Another part of my pain has to do not so much with them being German, but with me being an American. This was supposed to be the new Promised Land; American Jews have typically felt about America the way German Jews once felt about Germany. But nowadays, I’m growing increasingly concerned with the state of things. I’m not saying I see barbed wire and stone soap in our own futures; I’m not that kind of hyperbolic drama queen. But I haven’t felt this kind of despair about our country’s direction before. The joy I felt at Barack Obama’s election makes the anxiety I feel now that much more bitter.
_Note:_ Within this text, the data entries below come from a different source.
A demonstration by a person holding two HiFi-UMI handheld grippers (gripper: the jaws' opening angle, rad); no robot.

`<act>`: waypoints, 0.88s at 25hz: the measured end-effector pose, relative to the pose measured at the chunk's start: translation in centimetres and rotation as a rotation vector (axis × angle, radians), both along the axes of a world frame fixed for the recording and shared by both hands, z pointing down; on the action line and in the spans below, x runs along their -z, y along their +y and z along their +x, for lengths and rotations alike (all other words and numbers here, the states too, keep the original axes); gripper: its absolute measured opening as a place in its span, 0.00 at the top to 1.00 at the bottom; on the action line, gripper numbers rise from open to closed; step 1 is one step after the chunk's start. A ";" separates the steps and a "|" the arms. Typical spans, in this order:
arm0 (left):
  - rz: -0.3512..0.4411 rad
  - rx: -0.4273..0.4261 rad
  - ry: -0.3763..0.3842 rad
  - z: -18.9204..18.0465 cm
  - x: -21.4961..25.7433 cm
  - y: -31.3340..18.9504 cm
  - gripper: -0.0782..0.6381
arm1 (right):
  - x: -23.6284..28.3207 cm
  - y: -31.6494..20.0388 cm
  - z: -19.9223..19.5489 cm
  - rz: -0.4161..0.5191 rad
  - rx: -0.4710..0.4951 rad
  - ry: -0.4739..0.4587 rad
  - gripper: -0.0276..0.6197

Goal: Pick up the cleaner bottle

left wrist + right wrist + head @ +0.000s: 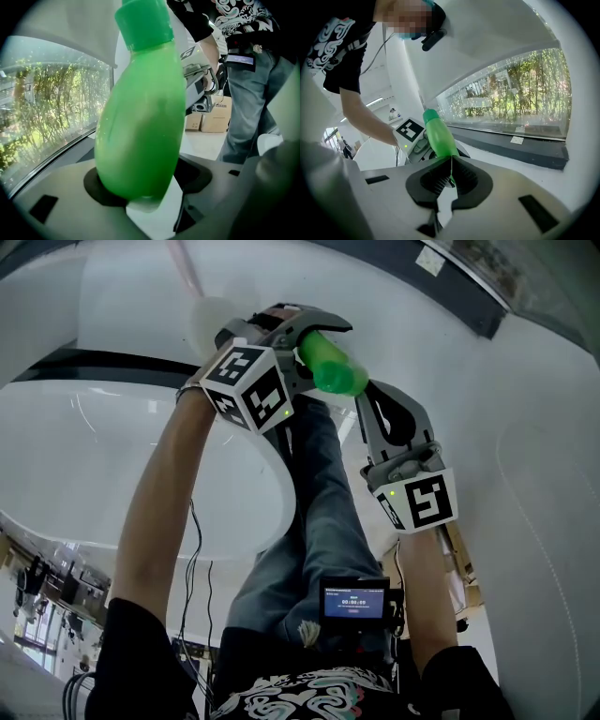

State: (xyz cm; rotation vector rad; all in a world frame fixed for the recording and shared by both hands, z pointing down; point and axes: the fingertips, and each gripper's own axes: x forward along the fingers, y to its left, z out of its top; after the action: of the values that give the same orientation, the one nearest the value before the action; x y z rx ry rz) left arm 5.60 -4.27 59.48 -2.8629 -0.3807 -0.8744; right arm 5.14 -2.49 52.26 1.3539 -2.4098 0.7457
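Cleaner bottle [336,369]: bright green, held in the air in front of the person, clear of the white counter [103,456] seen at the left of the head view. It is tilted, with the green cap [431,115] at the end nearer the left marker cube [248,385] and the base towards the right tongs.

Left tongs [319,348]: spread wide and clamped across the bottle's fat body. In the left gripper view the body fills the gap from pad to pad, and the cap is seen at the top of the frame. One jaw is seen arching over the bottle in the head view, the other passing under it.

Right tongs [367,397]: pressed almost together, with only a thin slit left between the ribbed pads. A sliver of green is seen through that slit. The tips are placed just at the bottle's base; whether they touch it cannot be told. The right marker cube [422,502] is seen lower, well apart from the left one.

Surroundings noted: blue jeans [323,512] below the bottle in the head view; a small lit screen [354,599] at the person's waist; cardboard boxes [208,122] on the floor behind; a long window [511,98] with green foliage beyond it.
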 end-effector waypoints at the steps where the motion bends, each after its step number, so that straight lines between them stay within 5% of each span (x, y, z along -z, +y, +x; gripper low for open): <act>1: 0.017 -0.006 -0.016 -0.2 -0.4 0.0 0.46 | 0.0 0.0 0.0 -0.001 0.004 0.003 0.91; 4: 0.052 -0.038 -0.075 -1.0 -1.6 0.1 0.51 | -0.2 0.1 0.1 -0.004 0.004 0.005 0.91; 7: 0.026 -0.039 -0.058 -1.0 -1.6 0.4 0.58 | -0.1 -0.1 0.2 -0.004 -0.014 -0.004 0.91; 22: -0.009 0.198 0.039 1.0 -1.5 0.8 0.59 | -0.9 0.2 1.7 -0.030 -0.046 -0.003 0.91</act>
State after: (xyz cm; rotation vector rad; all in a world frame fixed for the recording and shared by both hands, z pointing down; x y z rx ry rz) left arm 6.61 -3.45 61.03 -2.9588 -0.0983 -0.8472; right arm 6.89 -2.26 53.19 1.4019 -2.3672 0.7938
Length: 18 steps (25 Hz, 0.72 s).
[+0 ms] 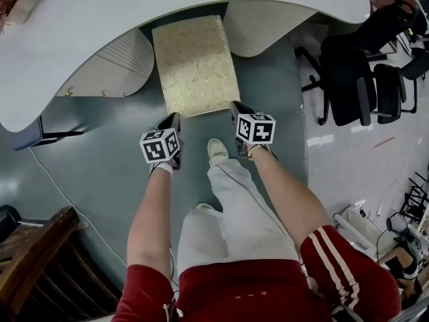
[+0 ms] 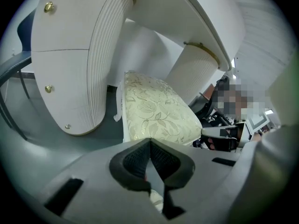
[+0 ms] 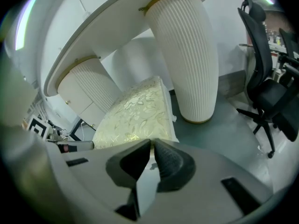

We have a government seemingly unable to reform health care (I can’t even talk to my friend in England about her adoptive country’s amazing prenatal, midwifery, and newborn care); we have Tea Partiers offering terrifying invective and Republican officials proposing laws that could have chilling effects on civil liberties. We deny science and our role in global warming. It’s not the president I’m freaked out about; it’s everyone else.

Despite the anxiety in the air, at least we can still take pleasure in the small things. Like reality TV: recently, my seven-year-old, Josie, became obsessed with Project Runway, busily sketching dresses and mimicking Heidi Klum’s double-cheek-kiss-punctuated Teutonic sign-off to the evicted designers: “Auf wiedersehen.”

At least if Josie has to leave her country, she’ll be prepared.

A thousand thanks to Michael Fadus for his generous German translation services.